I am fascinated that my YouTube Channel has reached 20,640 views. On the 8th April last I posted about reaching 10,000 views. In four months this has doubled, running at over 80 views per day. My "How To...Create a Pareto Chart in Excel" is the most popular with 8,837 views.
Elliott Masie has written about the phenomenon in his post How-To Videos Abound! He notes that "People want to get short bursts of high-value instruction on a wide range of topics" and that there "is significant growth happening in the use of short instructional video". Two things that came to mind when I read his post: First, I am a Lecturer in the National College of Ireland, (since 2002) and have reached far more students via YouTube than in my classroom (probably about 200 per year).
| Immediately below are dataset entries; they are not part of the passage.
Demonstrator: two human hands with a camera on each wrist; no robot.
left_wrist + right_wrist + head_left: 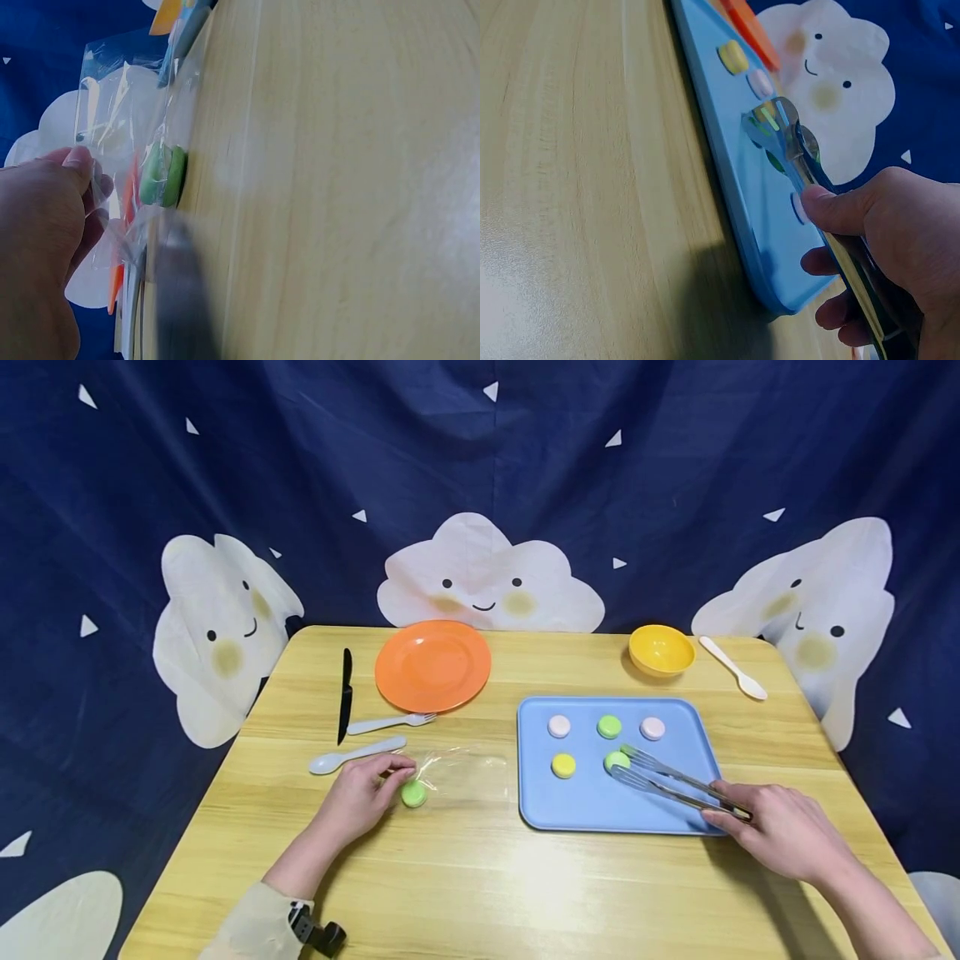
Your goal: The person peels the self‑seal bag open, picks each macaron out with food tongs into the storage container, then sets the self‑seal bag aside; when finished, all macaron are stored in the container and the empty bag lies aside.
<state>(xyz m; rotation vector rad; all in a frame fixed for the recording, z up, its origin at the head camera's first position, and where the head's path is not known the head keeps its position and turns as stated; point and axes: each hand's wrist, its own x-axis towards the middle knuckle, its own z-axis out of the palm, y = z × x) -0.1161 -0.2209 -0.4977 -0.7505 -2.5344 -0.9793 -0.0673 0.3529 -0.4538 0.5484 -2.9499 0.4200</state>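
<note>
My left hand [369,791] pinches the edge of a clear plastic bag [124,97] that lies flat toward the tray. A green macaron [413,793] is at the bag's near end, just beside the fingers. Metal tongs [678,787] are gripped in my right hand [783,828], thumb on top. Their two arms stand apart over the blue tray [543,814], the tips on either side of another green macaron [617,762]. Also on the tray are a yellow macaron [563,766], two pale pink macarons [558,726] and one more green macaron [609,726].
Behind the left hand lie a pale spoon [360,755], a pale fork [390,722] and a black knife [346,697]. An orange plate [433,666] sits at the back edge. Back right are a yellow bowl [662,652] and a white spoon [733,668].
</note>
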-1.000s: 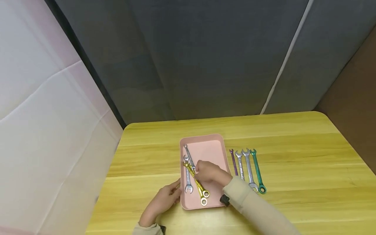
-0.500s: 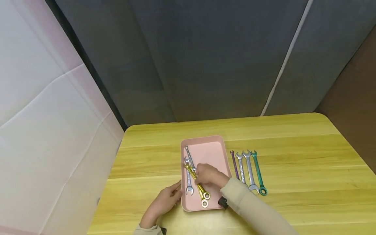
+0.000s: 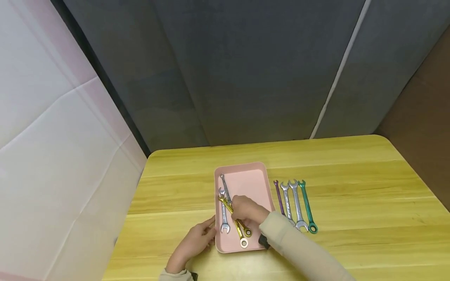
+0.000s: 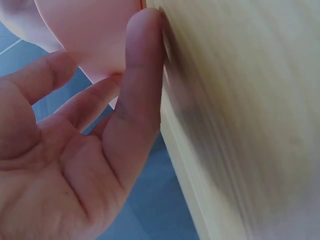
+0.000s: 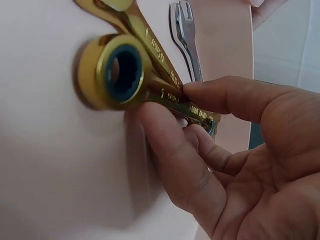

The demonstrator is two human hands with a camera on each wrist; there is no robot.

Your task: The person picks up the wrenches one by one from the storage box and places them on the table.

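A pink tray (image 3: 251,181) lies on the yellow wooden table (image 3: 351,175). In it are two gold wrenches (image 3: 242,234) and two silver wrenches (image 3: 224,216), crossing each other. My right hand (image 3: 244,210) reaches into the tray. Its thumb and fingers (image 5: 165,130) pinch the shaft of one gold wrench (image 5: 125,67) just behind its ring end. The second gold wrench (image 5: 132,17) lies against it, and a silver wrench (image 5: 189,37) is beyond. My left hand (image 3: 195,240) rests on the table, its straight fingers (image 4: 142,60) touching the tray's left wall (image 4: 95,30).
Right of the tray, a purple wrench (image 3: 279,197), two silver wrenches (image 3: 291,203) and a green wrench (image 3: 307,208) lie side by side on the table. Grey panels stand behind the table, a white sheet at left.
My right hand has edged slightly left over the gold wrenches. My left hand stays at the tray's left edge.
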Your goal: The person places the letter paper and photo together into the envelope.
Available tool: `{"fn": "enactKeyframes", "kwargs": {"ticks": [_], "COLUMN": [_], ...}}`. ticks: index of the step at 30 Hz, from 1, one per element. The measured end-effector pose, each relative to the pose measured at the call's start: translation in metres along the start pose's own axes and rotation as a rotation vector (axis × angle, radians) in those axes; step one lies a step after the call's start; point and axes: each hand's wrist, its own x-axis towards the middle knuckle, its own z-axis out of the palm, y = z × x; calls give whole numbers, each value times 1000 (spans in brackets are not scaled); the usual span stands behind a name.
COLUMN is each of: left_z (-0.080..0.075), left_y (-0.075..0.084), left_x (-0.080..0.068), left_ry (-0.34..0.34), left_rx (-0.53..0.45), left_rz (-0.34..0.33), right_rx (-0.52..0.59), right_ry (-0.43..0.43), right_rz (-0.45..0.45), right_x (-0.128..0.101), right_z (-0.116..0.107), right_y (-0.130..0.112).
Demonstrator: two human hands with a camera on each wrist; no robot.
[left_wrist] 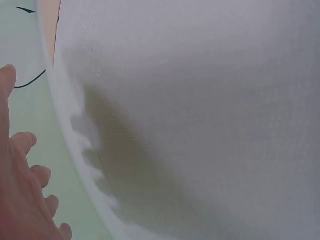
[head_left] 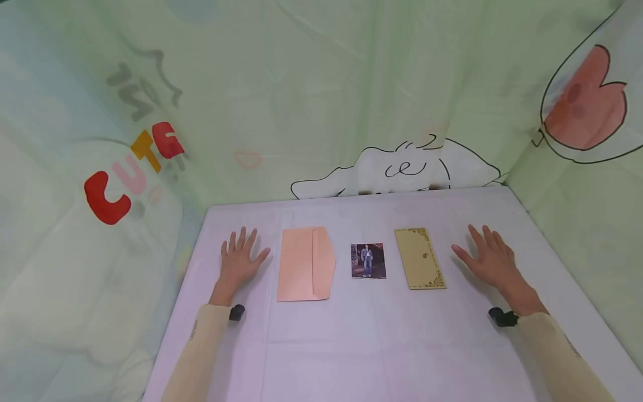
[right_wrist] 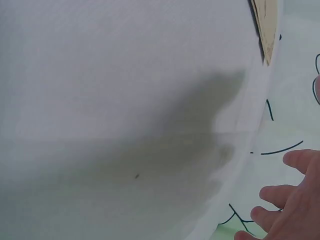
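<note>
A pink envelope lies with its flap unfolded toward the right, just right of my left hand. That hand is held over the table with its fingers spread, holding nothing. In the middle lies a small photo of a standing person in blue. Right of the photo is a tan card or envelope with ornate brown corners, slightly turned. My right hand hovers beside it, fingers apart and touching no object. In the wrist views, the pink envelope's corner and the tan piece's corner show at the top.
A pale cloth covers the table. Behind and at both sides hang light green printed curtains with coloured letters and a cartoon drawing. Dark wrist cameras sit at both cuffs.
</note>
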Motion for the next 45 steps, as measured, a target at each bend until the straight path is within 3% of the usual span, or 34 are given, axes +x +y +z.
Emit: {"fn": "enactKeyframes", "kwargs": {"ticks": [6, 29, 45], "left_z": [3, 17, 21], "left_y": [6, 28, 43], "left_x": [1, -5, -8], "left_ry": [13, -2, -17], "left_rx": [-34, -16, -8], "left_rz": [16, 39, 84], "right_rx": [-8, 26, 26], "right_ry": [-10, -67, -49], "right_rz": [-8, -30, -102], "right_x": [2, 6, 12], "right_z": [1, 20, 38], "right_y": [-8, -44, -72]}}
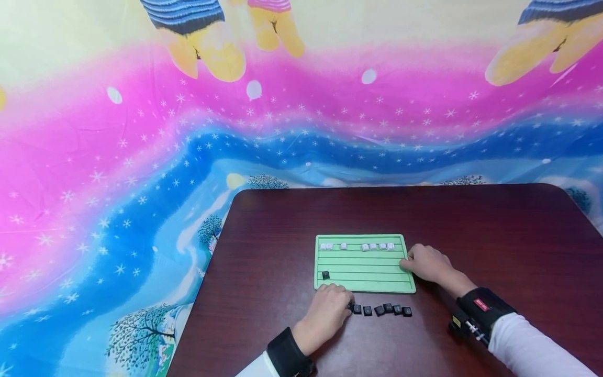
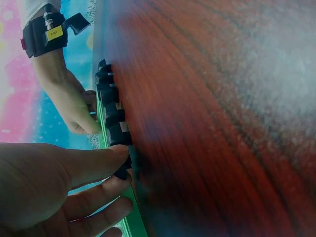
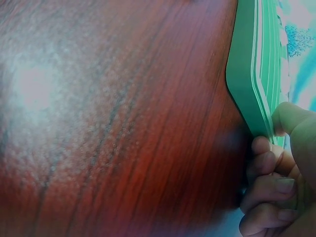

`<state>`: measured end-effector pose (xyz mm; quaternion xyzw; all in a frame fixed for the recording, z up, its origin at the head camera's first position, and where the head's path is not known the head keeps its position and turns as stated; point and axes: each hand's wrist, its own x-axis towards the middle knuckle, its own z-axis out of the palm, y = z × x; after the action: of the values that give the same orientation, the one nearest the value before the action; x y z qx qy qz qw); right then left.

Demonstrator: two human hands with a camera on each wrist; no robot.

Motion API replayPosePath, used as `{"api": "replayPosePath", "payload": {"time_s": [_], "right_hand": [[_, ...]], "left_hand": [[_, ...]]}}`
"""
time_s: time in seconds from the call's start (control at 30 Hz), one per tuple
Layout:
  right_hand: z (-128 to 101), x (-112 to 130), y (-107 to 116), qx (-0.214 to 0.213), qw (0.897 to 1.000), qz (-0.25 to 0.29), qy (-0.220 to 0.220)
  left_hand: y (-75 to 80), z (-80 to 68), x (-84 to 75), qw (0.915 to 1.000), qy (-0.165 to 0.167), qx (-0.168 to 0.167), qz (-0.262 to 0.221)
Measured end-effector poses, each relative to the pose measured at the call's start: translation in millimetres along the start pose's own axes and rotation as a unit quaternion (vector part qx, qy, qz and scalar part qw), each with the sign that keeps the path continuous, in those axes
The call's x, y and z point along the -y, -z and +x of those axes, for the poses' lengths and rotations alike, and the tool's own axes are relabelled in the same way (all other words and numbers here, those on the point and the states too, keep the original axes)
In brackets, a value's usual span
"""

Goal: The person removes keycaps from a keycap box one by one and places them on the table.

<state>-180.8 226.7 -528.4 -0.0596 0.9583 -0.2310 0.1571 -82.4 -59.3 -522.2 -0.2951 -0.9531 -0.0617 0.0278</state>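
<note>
A light green ridged tray (image 1: 363,262) lies on the table, with several white keycaps (image 1: 343,246) along its top row and one black keycap (image 1: 326,275) at its lower left. My right hand (image 1: 430,263) grips the tray's right edge, thumb on top and fingers curled below, as the right wrist view shows. Just below the tray, my left hand (image 1: 326,313) pinches a black keycap (image 2: 122,171) between thumb and fingertip, at the left end of a loose row. The other black keycaps (image 1: 379,310) of that row stretch to the right.
The dark reddish-brown table (image 1: 494,225) has rounded far corners and a glossy surface. Behind it hangs a pink and blue patterned cloth (image 1: 301,115). Each wrist wears a black strap (image 1: 485,309), the right one with a small camera mount.
</note>
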Motion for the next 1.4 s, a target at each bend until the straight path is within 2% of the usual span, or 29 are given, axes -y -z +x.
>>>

Secondly, my academic publications over 20 years only have about 25 citations in total by other authors (very poor I agree). A lot of work went into my academic papers, while each of my short videos took only a few minutes to create. Perhaps we are reaching an era when academic output will be measured not only by the number of peer-reviewed publications, but also by the amount of on-line material and its subsequent viewing figures.
With YouTube, I have a vast world-wide audience. Most of my videos are viewed in the USA, India, and Australia. I can teach far more students using this medium than in the classroom. Of course there's no danger of me moving permanently to YouTube as I don't get paid. But I have had very good comments posted about my videos from viewers - including a proposal of marriage!